Could you do me a favor?

If you have access to someone who is too young to read the newspaper, please ask that child a question for me.

Which is scarier, monsters under the bed or monsters in the closet?

Thank you.

A new wrinkle: Fred and Catherine Lauritsen’s 5-year-old granddaughter refers to crow’s feet as “kitty whiskers.”

David Rolando’s claim to fame: The Spokane sixth-grade teacher wears a tie four days a week but never dons the same one twice in the same school year.

“Let me assure you, the kids do watch,” he said.

On Fridays, he wears sacred Harley-Davidson T-shirts.

Slice answers: One reader guessed that vegetarians go hog wild when encountering the aroma of bacon frying.

But Carole Hayes said it’s a definite turn-off. “It smells like sweat to me,” she wrote. “No kidding.”

When animals do the wild thing: Jamie Laughlin’s 4-year-old niece, Riley, witnessed a pair of raccoons engaged in intimate social congress.

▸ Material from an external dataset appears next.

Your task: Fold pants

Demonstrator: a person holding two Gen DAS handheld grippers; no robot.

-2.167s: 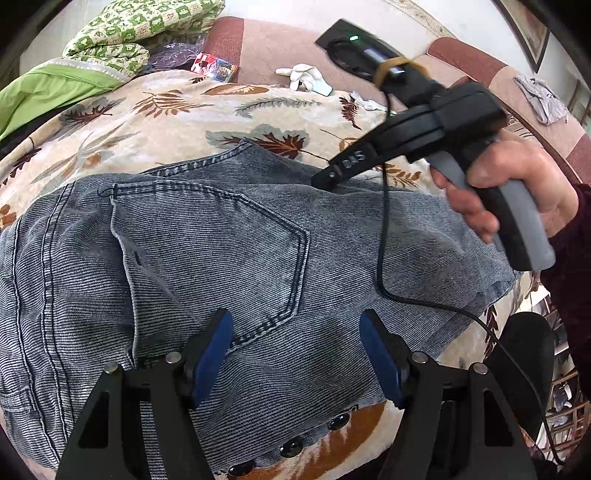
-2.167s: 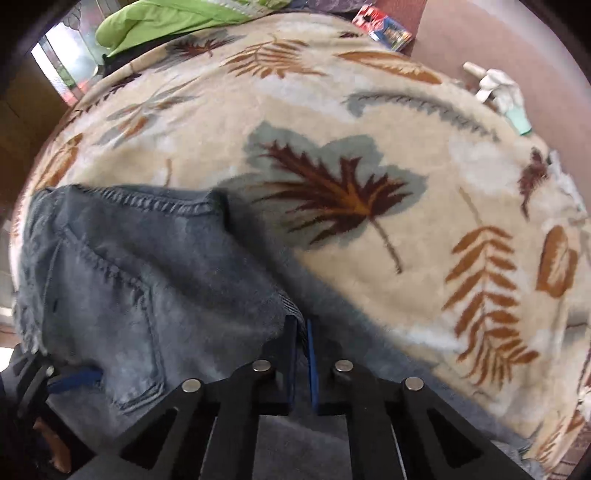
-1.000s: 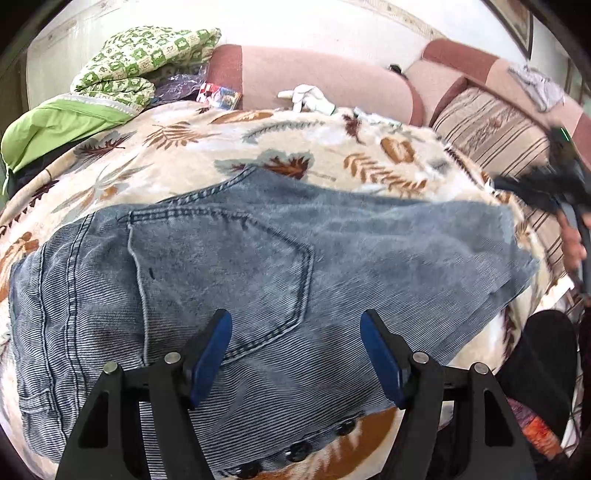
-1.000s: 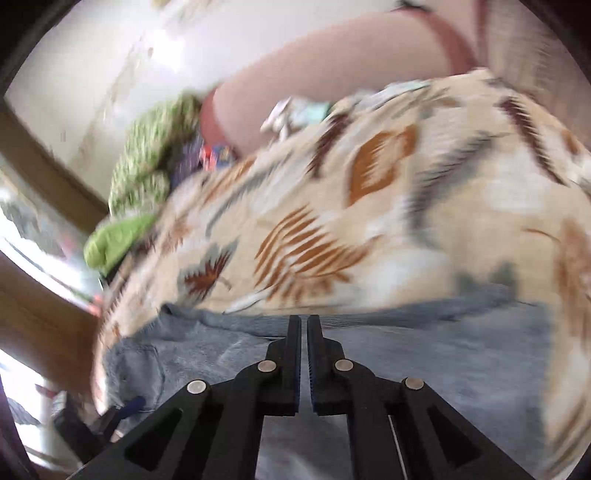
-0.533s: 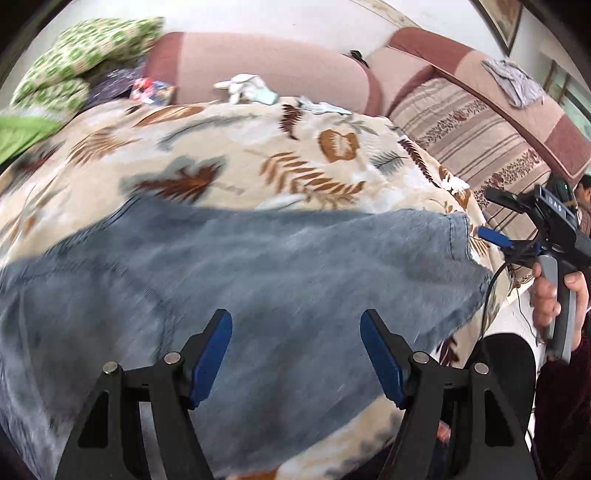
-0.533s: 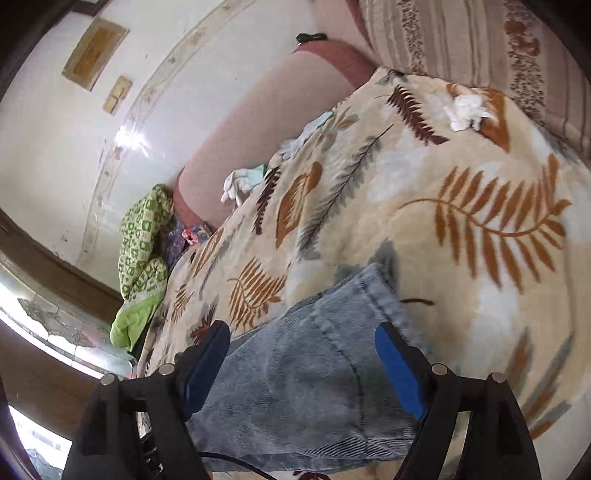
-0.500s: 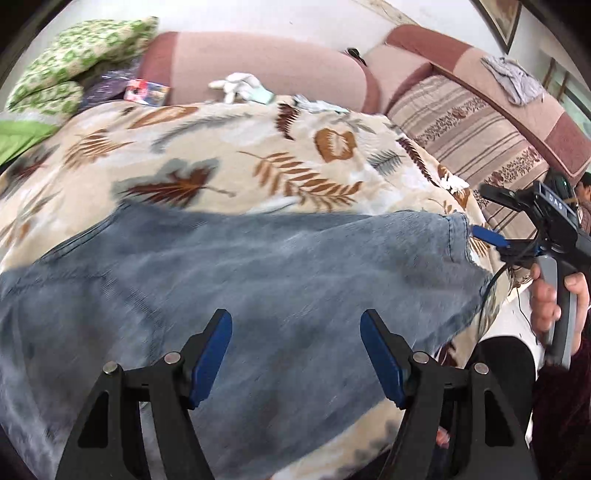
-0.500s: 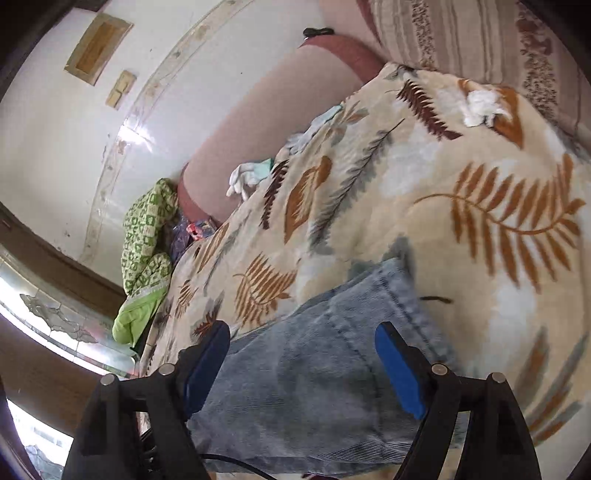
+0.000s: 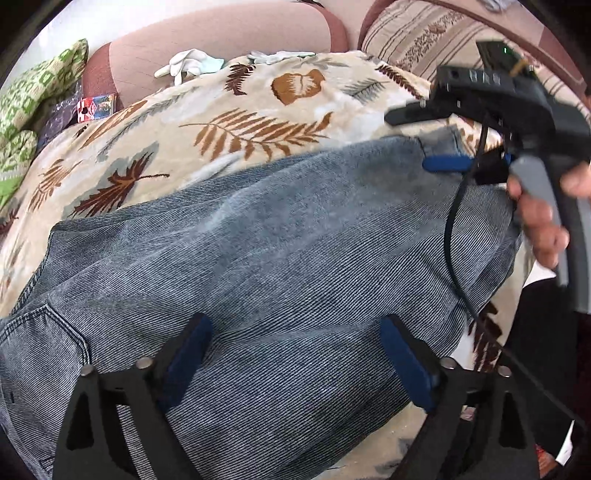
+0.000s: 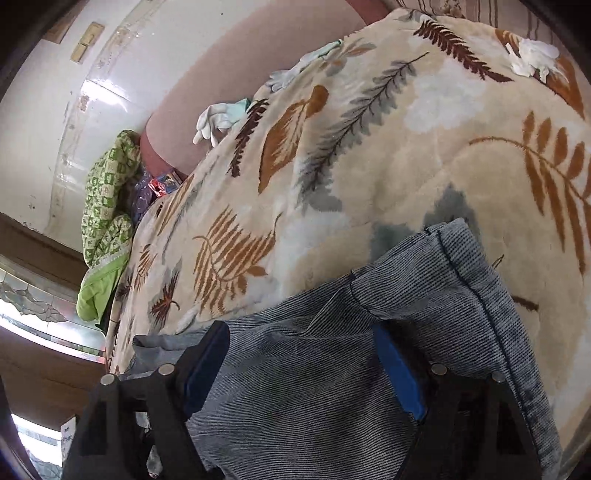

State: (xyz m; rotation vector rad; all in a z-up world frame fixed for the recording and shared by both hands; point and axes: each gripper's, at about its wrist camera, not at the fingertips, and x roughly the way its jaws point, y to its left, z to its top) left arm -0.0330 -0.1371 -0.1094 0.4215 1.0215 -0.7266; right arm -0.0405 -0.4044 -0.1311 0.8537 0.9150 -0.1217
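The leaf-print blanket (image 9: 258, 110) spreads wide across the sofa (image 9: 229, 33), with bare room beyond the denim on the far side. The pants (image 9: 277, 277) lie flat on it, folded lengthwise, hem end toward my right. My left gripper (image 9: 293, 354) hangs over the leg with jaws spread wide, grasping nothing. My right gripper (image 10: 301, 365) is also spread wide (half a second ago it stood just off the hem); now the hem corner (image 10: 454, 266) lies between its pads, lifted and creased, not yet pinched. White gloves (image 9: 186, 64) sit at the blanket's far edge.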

The little girl asked her mother what was up with the “Coonies.” And her mother said the animals were playing husband and wife.

Riley accepted this as the outdoor action looked to her like an argument.

In addition to sidewalk spitters, there are…: “Joggers who hold down one nostril while emptying the other out on the sidewalk or street, as if the weight and use of a tissue would ruin their speed,” wrote Karen Robie.

Warm-up question: You know how watching the “Godfather” movies can make you want to have pasta and tomato sauce? Sure. Well, will those watching HBO’s “Treme” crave red beans and rice?

Today’s Slice question: At what point did you stop taking delight in spotting wildlife in urban settings because you can’t escape the suspicion that the animals are probably living on borrowed time?